Don’t cover up what your emotions are really telling you. There is a healthy way to process them without hurting yourself or others.
Using our words and saying how we really feel is one step toward a healthy life.
In my own journey while I was writing Ariel’s story, I noticed how emotionally dishonest I was with myself and with others. People would come up to me and ask, “Are you okay?” My automatic response is, “I’m fine.”
That is an appropriate response with a stranger, but why hide from a trusted friend or family member? If you are not okay, have the courage to tell the truth. Realize you are responsible for your own emotions.
As things come into the open, they can be healed and you can find the support you need. Perhaps your character’s journey will be one of becoming emotionally honest.
Beliefs in the Story
As I said before, beliefs will lead you to your theme. What belief are you placing into your character that you need to deal with? What conflicting beliefs (like the truth) will challenge you and your character?
Great stories with layers of depth thrive on these things, especially when you mash up two positive beliefs that can’t exist at the same time.
For example, I once heard a story of a mother whose son was of age and living out of his car.

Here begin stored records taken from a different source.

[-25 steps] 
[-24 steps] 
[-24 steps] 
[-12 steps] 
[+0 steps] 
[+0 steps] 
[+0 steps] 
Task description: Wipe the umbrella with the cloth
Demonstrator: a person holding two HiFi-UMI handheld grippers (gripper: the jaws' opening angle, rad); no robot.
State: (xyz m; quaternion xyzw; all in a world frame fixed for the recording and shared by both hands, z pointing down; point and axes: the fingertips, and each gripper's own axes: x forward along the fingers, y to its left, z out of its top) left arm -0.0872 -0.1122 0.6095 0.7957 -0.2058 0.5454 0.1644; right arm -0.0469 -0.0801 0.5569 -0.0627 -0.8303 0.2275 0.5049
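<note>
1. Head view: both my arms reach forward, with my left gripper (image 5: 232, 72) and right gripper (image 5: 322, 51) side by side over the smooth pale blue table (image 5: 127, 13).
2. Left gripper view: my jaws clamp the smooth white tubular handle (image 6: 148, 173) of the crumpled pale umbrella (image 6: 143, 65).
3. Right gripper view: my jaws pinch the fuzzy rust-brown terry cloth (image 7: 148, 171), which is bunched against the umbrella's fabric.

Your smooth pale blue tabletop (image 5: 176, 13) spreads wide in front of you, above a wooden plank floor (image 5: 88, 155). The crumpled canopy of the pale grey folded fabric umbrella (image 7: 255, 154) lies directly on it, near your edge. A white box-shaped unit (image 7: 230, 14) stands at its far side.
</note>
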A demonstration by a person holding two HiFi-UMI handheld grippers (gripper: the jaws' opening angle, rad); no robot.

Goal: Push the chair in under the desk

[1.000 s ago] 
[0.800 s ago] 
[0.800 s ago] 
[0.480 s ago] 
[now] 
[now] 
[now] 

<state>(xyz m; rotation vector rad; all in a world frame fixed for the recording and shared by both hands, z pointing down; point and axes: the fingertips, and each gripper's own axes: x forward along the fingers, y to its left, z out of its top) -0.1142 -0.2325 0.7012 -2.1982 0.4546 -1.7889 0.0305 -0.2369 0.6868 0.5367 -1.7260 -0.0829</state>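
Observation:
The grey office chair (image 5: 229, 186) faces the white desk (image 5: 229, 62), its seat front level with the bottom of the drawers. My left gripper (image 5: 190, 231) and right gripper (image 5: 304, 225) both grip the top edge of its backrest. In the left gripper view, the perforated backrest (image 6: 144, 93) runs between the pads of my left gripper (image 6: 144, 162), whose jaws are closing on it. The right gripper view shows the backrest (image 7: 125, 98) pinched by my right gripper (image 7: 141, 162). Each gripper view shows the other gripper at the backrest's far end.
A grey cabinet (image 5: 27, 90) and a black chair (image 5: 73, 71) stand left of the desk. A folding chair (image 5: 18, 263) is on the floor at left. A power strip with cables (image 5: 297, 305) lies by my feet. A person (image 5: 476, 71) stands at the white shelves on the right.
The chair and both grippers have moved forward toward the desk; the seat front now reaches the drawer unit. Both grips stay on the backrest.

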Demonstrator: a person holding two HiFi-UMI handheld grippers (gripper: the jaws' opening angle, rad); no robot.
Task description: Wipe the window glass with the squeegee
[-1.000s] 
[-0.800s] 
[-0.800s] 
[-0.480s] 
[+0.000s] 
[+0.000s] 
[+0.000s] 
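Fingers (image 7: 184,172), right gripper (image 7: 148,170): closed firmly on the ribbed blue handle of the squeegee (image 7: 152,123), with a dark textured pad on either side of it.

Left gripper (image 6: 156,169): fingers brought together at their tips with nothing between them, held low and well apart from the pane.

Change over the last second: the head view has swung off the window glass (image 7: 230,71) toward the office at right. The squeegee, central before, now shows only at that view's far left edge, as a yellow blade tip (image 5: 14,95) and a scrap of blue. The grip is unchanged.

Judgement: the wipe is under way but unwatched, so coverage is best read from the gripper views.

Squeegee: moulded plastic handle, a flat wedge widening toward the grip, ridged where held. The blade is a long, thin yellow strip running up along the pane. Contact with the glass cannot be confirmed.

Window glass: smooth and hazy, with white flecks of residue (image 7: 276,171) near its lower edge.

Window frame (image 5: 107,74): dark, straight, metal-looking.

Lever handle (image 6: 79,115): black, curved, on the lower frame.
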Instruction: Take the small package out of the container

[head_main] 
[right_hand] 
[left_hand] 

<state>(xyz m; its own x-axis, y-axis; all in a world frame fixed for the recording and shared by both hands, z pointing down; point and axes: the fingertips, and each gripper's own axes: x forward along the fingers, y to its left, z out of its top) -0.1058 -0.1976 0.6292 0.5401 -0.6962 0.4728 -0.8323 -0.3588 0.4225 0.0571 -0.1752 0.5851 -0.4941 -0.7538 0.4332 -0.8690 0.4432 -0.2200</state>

Her two conflicting beliefs were 1) I am his mother and to be a good mother, I need to take care of him and 2) He’s an adult now and I need to let him be his own person living with the consequences of his actions.
Dealing with the beliefs in that situation makes an incredibly tense scene, ergo a powerful story. As you’re moving along with your story and healing your heart through your characters, there’s plenty of room for multiple beliefs. In fact, that may be exactly what your story needs.
When using this process to write, I find it helpful to know what beliefs I’m using for the character before I get started. That way I know what dark moment from my/their childhood to use and how to tweak it so it really pulls on reader heart strings when tying into the theme.
Take the time to get through what you need to do in your own heart to get to your beliefs. While you can figure them out through your character as you write, and that is okay, your story will move along faster and be a cleaner draft if you identify at least one belief theme before writing chapter one.